The large heterogeneity in the group of subjects with NMD was chosen because our goal was not to establish reliability values for a specific subject group but rather to investigate if the method is applicable to a wide range of subjects with NMD due to different etiologies. Nevertheless we expect better reliability for a more homogeneous subject groups.
Although reliability was slightly lower when using single measurements than using the average of two measurements, measurements with a single trial match best with clinical daily practice. In a clinical setting, tests are required that deliver reliable data with a minimum of time expenditure. With the presented method, therapists can assess voluntary muscle force during a training session in the DGO and reliably monitor the course of voluntary force generation in leg muscles. Regardless, in cases that require highly reliable force measurements, we propose performing two consecutive measurements in order to minimize bias and enhance reliability.

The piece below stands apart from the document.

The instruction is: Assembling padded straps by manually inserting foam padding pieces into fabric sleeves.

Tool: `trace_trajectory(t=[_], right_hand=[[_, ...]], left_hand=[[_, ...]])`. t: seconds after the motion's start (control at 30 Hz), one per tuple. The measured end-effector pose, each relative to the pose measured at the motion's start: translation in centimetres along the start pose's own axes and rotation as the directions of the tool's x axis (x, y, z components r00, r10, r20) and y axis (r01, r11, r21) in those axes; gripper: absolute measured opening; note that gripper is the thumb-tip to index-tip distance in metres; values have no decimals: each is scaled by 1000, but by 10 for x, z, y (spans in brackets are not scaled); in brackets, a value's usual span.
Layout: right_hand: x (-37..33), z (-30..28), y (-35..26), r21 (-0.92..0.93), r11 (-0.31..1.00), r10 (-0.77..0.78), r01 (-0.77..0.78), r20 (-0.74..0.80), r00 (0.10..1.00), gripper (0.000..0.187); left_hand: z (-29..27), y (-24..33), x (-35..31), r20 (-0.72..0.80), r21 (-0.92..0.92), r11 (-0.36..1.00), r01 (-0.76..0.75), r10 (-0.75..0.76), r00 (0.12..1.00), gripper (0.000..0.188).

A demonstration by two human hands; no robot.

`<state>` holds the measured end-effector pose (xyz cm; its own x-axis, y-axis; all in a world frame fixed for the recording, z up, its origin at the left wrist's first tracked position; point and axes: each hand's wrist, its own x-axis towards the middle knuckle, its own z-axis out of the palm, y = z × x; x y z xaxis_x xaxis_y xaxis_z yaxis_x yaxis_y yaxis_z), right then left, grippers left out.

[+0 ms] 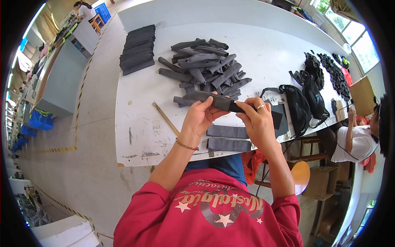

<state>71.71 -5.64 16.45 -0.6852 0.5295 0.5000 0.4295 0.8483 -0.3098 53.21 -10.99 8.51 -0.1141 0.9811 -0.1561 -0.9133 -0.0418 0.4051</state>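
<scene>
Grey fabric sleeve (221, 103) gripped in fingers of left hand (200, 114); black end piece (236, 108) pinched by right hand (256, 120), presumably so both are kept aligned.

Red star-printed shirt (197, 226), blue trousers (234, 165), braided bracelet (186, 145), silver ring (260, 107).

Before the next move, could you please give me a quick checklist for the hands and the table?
1. Left hand gripping the grey fabric sleeve: ok.
2. Right hand pinching the dark end: ok.
3. Dark end separate from the sleeve: cannot tell.
4. Two strips lying flat near the table edge: ok.
5. Loose grey pile neatly stacked: not ok, pieces lie jumbled.
6. Tan stick clear of the left forearm: cannot tell, lower end hidden.
</scene>
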Motion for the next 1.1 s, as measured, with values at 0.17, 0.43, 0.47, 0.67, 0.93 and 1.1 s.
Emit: trace_trajectory(t=[0.17, 0.43, 0.47, 0.67, 0.93, 1.1], right_hand=[[0, -2, -3, -16, 1000, -7, 7, -23, 1000, 29], [2, -4, -5, 5, 997, -80, 80, -21, 997, 30], [2, -3, -5, 7, 996, -93, 93, -30, 995, 30], [0, 7, -4, -87, 983, -169, 163, -68, 983, 33], [-4, 18, -18, -98, 986, -148, 132, -176, 973, 43], [-10, 44, -36, 80, 991, -87, 107, -228, 970, 49]], left_hand=[[11, 2, -6, 5, 102, 993, -52, 52, 999, 33], [2, 7, -6, 89, 6, 999, 42, -42, 995, 27], [0, 8, -5, 94, 5, 998, 57, -57, 994, 27], [7, 9, -11, 38, 39, 999, 33, -35, 999, 26], [34, -1, -35, 41, 230, 937, -264, 262, 964, 42], [28, -12, -20, 186, 173, 926, -334, 303, 935, 35]])
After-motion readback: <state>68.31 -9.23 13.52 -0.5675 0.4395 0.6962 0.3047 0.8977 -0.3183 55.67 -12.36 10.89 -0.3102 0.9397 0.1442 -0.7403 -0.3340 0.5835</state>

The fact that healthy athletic male subjects were able to push the DGO out of the desired position limits the application area of the method. Nevertheless we propose the method as appropriate for subjects being trained in the DGO. These subjects are generally very weak or in the case of subjects with hemiparesis the focus of therapists lies on the weak and affected side. The method was developed to optimize the monitoring of the rehabilitation process of subjects training in the DGO. As soon as subjects become too strong for DGO trainings, muscle force measurements have to be assessed with a different device, as necessary.
The ability of the method to document the rehabilitation process is shown in Figure 3. Increasing force measurements go along with increasing outcome measures. Whereas at time point 1 no clinical outcome measures could be collected because the subject was too weak to walk (even with assistance), DGO training and consequently muscle force measurements in the DGO were possible. Additionally it appears that the change in clinical gait function could be more related to changes in extensor muscles (hip and knee) than to those in flexor muscles. This goes in line with the observation that hip and knee extensors are the basic determinant for limb stability during stance phase . Also Cramp et al.  reported that after a low intensity strength training in chronic stroke patients knee extensor force increased significant and correlated with gait speed while knee flexors did not change significantly.
Our preliminary data show the potential of the tool to document and control the rehabilitation process of subjects being trained in the DGO Lokomat. Future studies will be needed to investigate this observation.